What changes for developers:
- Direct Swift access to on-device Foundation Models for text generation, summarisation, structured output, and tool calling — no third-party model bundle required
- Multimodal input for third-party apps is expected to be confirmed tomorrow, eliminating the need for developers to ship their own vision models
- App Intents 2.0 — the framework that lets Siri and agents call into your app — gains richer entity types, streaming response support, and conversational follow-ups
The message to developers is blunt: if your app’s core actions are not exposed as App Intents, the new Siri cannot interact with them. The app model is shifting from “launch and interact” to “expose actions and let agents compose them.” That is not a metaphor — it is the architecture that Siri Extensions, Shortcuts, Spotlight, and the new standalone Siri app all depend on.
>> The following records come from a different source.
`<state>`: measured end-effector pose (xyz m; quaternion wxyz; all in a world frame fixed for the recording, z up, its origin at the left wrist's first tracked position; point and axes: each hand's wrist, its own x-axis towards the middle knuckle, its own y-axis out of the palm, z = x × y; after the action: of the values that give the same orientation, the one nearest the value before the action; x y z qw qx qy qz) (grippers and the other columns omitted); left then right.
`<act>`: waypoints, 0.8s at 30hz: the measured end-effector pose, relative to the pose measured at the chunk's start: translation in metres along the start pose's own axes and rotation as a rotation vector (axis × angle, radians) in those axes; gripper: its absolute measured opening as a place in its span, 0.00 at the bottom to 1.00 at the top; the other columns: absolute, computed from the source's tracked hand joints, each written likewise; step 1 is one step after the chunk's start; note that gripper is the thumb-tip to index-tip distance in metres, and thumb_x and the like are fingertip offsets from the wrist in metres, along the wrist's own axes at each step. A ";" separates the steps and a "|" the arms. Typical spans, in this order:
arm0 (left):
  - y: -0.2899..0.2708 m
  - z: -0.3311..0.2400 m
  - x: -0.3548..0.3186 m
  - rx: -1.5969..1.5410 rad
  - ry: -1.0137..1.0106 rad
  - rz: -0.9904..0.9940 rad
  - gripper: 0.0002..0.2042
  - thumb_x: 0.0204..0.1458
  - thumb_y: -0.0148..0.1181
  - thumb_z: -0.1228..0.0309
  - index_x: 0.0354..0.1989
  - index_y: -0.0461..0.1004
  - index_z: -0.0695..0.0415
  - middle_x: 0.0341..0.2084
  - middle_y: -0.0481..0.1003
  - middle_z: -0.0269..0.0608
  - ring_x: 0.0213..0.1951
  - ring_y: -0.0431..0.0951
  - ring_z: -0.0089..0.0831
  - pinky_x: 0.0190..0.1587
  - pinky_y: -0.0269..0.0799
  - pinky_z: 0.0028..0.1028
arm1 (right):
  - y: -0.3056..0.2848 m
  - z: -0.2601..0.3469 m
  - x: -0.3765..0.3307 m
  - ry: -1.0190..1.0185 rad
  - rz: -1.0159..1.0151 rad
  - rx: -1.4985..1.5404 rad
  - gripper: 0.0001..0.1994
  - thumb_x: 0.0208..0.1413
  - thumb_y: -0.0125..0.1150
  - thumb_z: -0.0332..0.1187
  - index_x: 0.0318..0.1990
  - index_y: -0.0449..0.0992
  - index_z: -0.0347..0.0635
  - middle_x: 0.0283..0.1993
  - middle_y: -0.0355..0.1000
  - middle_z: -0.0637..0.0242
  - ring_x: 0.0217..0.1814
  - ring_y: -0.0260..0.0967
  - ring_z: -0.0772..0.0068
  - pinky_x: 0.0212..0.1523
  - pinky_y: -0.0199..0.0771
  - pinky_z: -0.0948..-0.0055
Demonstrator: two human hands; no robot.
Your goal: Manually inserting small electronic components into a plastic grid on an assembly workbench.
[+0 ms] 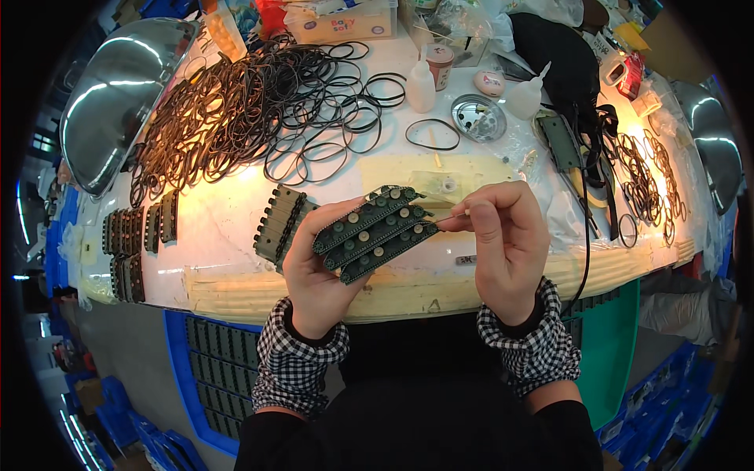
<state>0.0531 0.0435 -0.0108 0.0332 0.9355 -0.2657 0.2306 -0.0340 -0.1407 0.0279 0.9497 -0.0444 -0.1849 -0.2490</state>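
My left hand [318, 271] holds three dark green circuit strips [375, 230] fanned out side by side, each with a row of small round parts. My right hand [506, 247] is closed on a thin pale stick [455, 217] whose tip touches the right end of the strips. Both hands hover over the near edge of the white worktable [228, 212]. A short stack of similar green strips [280, 224] lies on the table just left of my left hand.
A big heap of black rubber rings [243, 110] covers the far left of the table, a smaller pile [648, 177] at right. Two white squeeze bottles [421, 85], a round metal dish [479, 118], lamp shades [118, 94], more strip stacks [137, 231] and a blue tray [212, 369] below.
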 end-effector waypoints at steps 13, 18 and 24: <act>0.000 0.002 0.000 0.000 0.010 -0.010 0.25 0.43 0.67 0.84 0.52 0.67 0.65 0.49 0.73 0.48 0.50 0.75 0.32 0.54 0.72 0.30 | 0.000 -0.004 0.001 -0.042 -0.045 -0.046 0.05 0.63 0.54 0.26 0.37 0.69 0.32 0.32 0.73 0.64 0.33 0.76 0.77 0.36 0.75 0.80; 0.000 0.003 0.000 0.011 0.015 -0.010 0.24 0.44 0.67 0.84 0.52 0.67 0.65 0.49 0.73 0.49 0.50 0.75 0.32 0.54 0.72 0.30 | -0.019 -0.013 0.022 -0.428 -0.123 -0.724 0.03 0.55 0.61 0.23 0.33 0.72 0.37 0.30 0.72 0.62 0.31 0.72 0.66 0.31 0.70 0.73; 0.000 -0.002 0.000 0.042 0.018 0.003 0.24 0.43 0.67 0.83 0.51 0.68 0.65 0.49 0.73 0.49 0.50 0.74 0.33 0.55 0.71 0.31 | -0.015 -0.005 0.022 -0.564 -0.110 -0.810 0.06 0.50 0.65 0.23 0.33 0.73 0.37 0.32 0.71 0.61 0.33 0.68 0.61 0.34 0.68 0.67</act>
<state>0.0523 0.0437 -0.0095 0.0158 0.9335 -0.2618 0.2443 -0.0222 -0.1650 0.0316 0.7546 -0.4657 -0.3249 -0.3289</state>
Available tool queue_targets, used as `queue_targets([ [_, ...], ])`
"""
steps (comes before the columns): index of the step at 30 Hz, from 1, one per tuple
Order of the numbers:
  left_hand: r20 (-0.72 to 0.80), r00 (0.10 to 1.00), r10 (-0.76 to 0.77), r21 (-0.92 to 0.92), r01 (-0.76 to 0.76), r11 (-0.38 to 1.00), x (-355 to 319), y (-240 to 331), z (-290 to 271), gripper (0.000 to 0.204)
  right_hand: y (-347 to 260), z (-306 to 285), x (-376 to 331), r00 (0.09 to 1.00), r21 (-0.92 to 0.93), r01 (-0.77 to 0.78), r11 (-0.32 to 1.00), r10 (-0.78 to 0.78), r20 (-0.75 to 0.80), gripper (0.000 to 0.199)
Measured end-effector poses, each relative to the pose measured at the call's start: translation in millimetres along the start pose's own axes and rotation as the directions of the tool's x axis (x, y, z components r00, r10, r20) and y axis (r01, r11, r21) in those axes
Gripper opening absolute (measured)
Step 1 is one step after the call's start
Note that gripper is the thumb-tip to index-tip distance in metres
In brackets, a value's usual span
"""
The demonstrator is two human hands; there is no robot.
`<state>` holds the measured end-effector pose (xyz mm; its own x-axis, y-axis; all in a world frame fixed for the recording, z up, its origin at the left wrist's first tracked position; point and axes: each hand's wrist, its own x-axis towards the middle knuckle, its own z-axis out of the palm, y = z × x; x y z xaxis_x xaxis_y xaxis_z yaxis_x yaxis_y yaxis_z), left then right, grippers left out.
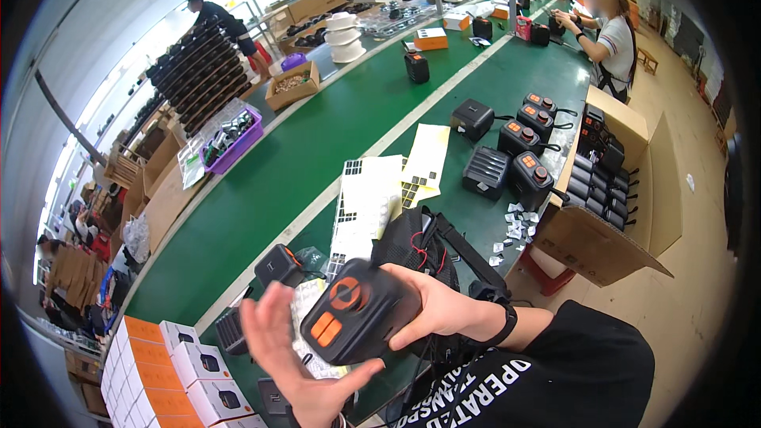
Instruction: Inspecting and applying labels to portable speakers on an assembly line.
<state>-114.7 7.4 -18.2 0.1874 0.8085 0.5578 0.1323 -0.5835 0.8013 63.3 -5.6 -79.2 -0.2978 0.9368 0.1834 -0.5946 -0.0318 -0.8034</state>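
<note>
My right hand grips a black box-shaped device by its right side. The device has a round orange-ringed knob and orange square buttons, and it is tilted with this face upward. My left hand is beside its left end, fingers spread and slightly blurred, holding nothing; whether the thumb touches the device I cannot tell. Behind the device lies a black mesh bag with straps. Another black device stands on the green bench just beyond my left hand. White and yellow sticker sheets lie farther off.
Several similar black devices stand at the right edge of the bench, near crumpled paper scraps. An open carton holds more of them. White-and-orange boxes are stacked at lower left. A co-worker stands at far right.
</note>
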Motion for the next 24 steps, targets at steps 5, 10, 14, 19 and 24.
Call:
queue_targets([
  [5, 0.121, 0.987, 0.103, -0.074, -0.094, 0.993, -19, -31, -1, 0.11, 2, 0, 1, 0.997, 0.109, -0.059, 0.992, 0.054, 0.048, 0.078],
  [10, 0.21, 0.92, 0.33, 0.123, -0.36, 0.925, -8, -18, -6, 0.069, 1, 9, -4, 0.998, 0.021, -0.023, 1.0, 0.022, 0.06, 0.076],
  [14, 0.15, 0.924, 0.352, 0.2, -0.378, 0.904, -13, -23, -7, 0.061, 6, 9, -7, 0.997, -0.036, -0.048, 0.998, 0.05, 0.065, 0.076],
  [19, -0.075, 0.982, 0.175, 0.095, -0.168, 0.981, -13, -32, 3, 0.061, 6, 17, -10, 1.0, -0.097, 0.002, 0.995, -0.003, -0.004, 0.075],
  [24, 0.046, 0.848, -0.528, -0.626, 0.436, 0.646, 10, -25, 10, 0.05, -2, 15, -3, 0.984, -0.322, 0.165, 0.932, -0.176, -0.005, 0.099],
])
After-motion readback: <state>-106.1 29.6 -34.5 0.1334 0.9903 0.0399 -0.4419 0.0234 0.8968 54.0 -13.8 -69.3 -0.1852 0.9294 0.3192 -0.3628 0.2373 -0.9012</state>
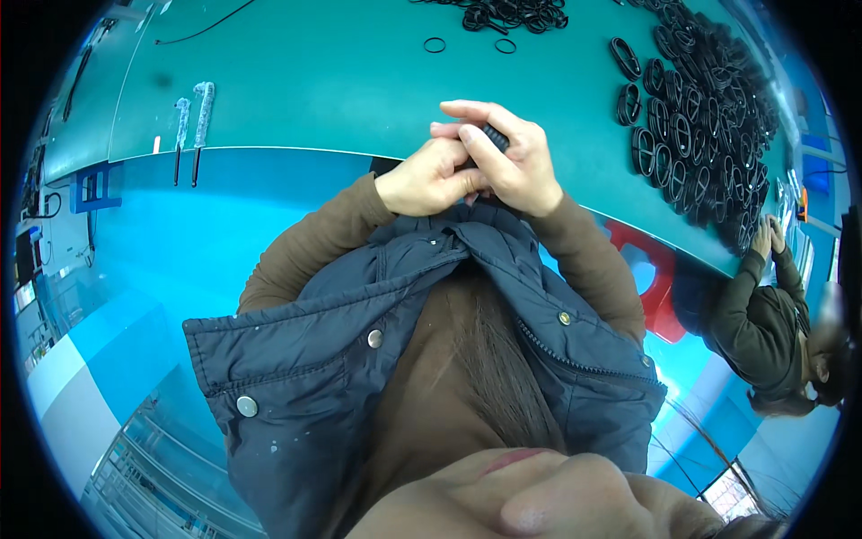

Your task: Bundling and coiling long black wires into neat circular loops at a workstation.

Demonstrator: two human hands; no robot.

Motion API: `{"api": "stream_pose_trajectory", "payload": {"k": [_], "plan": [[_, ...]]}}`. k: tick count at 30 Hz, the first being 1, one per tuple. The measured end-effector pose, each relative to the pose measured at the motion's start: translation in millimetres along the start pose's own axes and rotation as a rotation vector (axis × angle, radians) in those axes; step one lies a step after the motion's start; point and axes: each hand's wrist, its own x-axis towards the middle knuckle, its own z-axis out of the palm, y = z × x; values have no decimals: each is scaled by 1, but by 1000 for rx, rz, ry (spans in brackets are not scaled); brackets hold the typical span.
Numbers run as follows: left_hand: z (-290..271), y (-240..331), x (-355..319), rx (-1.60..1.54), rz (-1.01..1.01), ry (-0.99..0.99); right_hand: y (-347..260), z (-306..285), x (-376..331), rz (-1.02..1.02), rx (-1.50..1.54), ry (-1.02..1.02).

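At the near edge of the green, smooth-topped table (296, 99), a small black, ribbed bundle (496, 136) sits between the person's hands. The right hand (518, 163) curls thumb and fingers around it; the left hand (429, 178) closes on its lower end. Its visible part slants, upper end toward the table's far edge and right side; fingers hide its full long axis. Black coiled cables (687, 126) crowd the table's right side.

Item count
Wearer's hands (528, 169): two. Held black item (495, 137): one. Loose rings (435, 52): two. Tools (203, 117): two. Tabletop (314, 90): one. Coiled cables (709, 108): many, not countable. Co-worker (763, 332): one.
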Motion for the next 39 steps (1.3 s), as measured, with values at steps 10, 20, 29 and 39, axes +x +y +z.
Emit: {"api": "stream_pose_trajectory", "payload": {"k": [10,20,29,39], "plan": [[-56,15,-11,-96,76,241,19,-23,91,-376,-373,92],[-80,11,20,240,314,630,44,-30,97,-197,-605,216],[-60,-11,46,762,473,607,21,-31,50,48,161,145],[-37,-5,43,395,369,617,29,-39,31,61,491,187]]}}
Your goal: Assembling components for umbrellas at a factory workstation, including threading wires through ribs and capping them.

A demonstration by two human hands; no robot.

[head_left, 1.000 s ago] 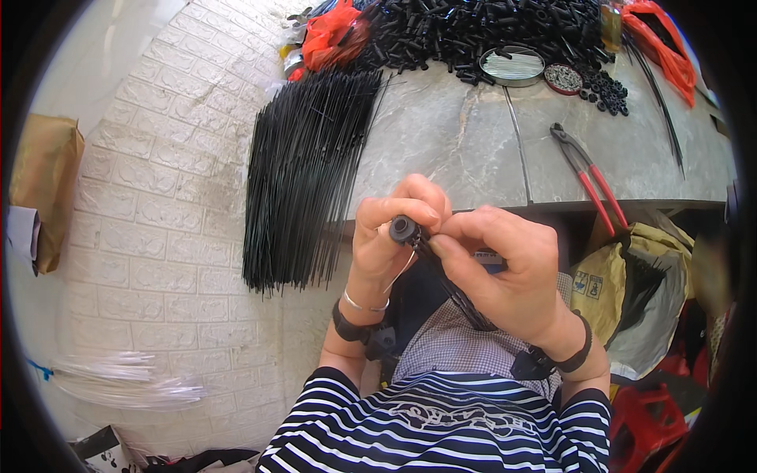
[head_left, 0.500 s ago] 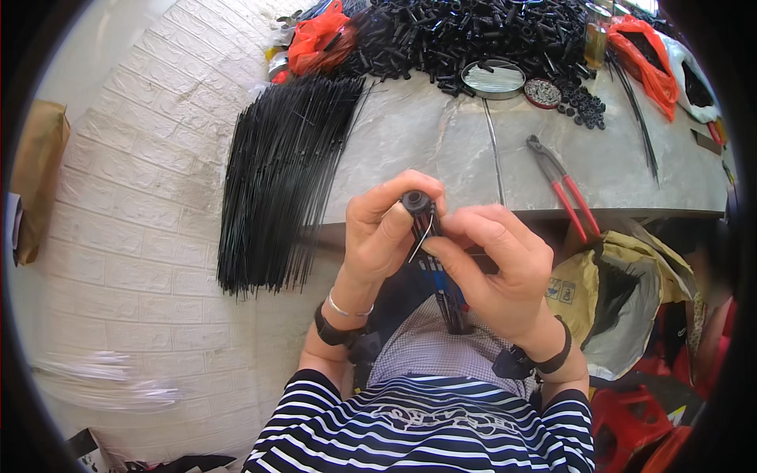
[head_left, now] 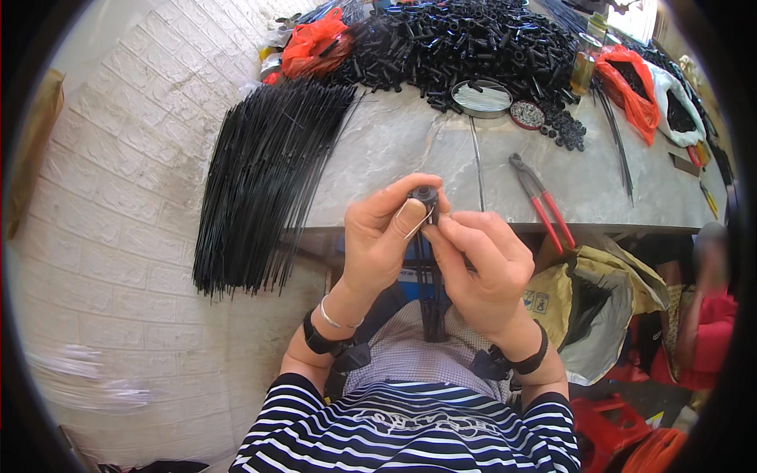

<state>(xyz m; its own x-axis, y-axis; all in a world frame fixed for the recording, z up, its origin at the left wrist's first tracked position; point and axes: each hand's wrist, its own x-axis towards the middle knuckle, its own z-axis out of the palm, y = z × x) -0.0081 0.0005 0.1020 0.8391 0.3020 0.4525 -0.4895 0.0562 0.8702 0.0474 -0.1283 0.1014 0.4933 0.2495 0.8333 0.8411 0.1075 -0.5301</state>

Xcode 27 and the Agentic Coding Platform#
Xcode 26.3 (February 2026) introduced the Claude Agent SDK native integration, 20 built-in MCP tools, and Codex connectivity. Xcode 27, shipping as developer beta tomorrow, builds on that foundation:
- Liquid Glass UI enforcement in simulator previews — the new design language becomes a hard requirement
- Deeper Core AI integration for in-editor debugging and refactoring suggestions
- Expanded MCP tool surface to match the new iOS 27 SDK capabilities
- Improved Swift Testing integration with agent-driven test generation
The existing Xcode–Claude setup from 26.3 migrates cleanly to 27. The larger platform shift is that the Core AI framework and App Intents 2.0 narrow the gap between what a Claude Code terminal agent can do and what an agent invoked through Siri can do. These are converging surfaces, not separate toolchains.
The Foldable Signal#
In the last 48 hours, Bloomberg reported that Xcode 27’s simulator will include a foldable device form factor — a strong developer signal that the long-rumoured foldable iPhone is targeting a 2026 or early 2027 release. Nothing about the foldable is expected in tomorrow’s keynote, but Xcode simulator support typically precedes hardware by six to nine months.
What to Do Before the Beta Drops#
Four concrete actions before the iOS 27 developer beta arrives:
Audit your App Intents coverage. Any action your app performs that users might want to invoke via voice should be declared as an App Intent. Extensions 2.0 routes into apps exclusively through declared Intents.
Review your MCP server schemas. Xcode 27 will expand the built-in tool surface. Servers that expose project metadata, CI results, or documentation should be prepared to handle new tool definitions.
Test against Foundation Models. If you ship a bundled on-device vision model, the multimodal Foundation Models expansion — likely confirmed tomorrow — may offer a system-level alternative that reduces app binary size.
Check your Claude Code + Xcode 26.3 configuration. The Claude Agent SDK integration in Xcode 27 should be a one-day migration from 26.3 setups, but verify your plugin and MCP configuration before updating.
The Real Stakes#
Apple’s AI credibility has been two years in the making and repeatedly deferred. Tomorrow’s keynote arrives with confirmed Gemini integration, confirmed Siri Extensions for Claude and ChatGPT and Grok, confirmed Core AI framework, and a rebuilt Siri that is actually competitive.
Tim Cook’s AI legacy gets its final verdict at 10 a.m. Pacific. Developer betas follow immediately.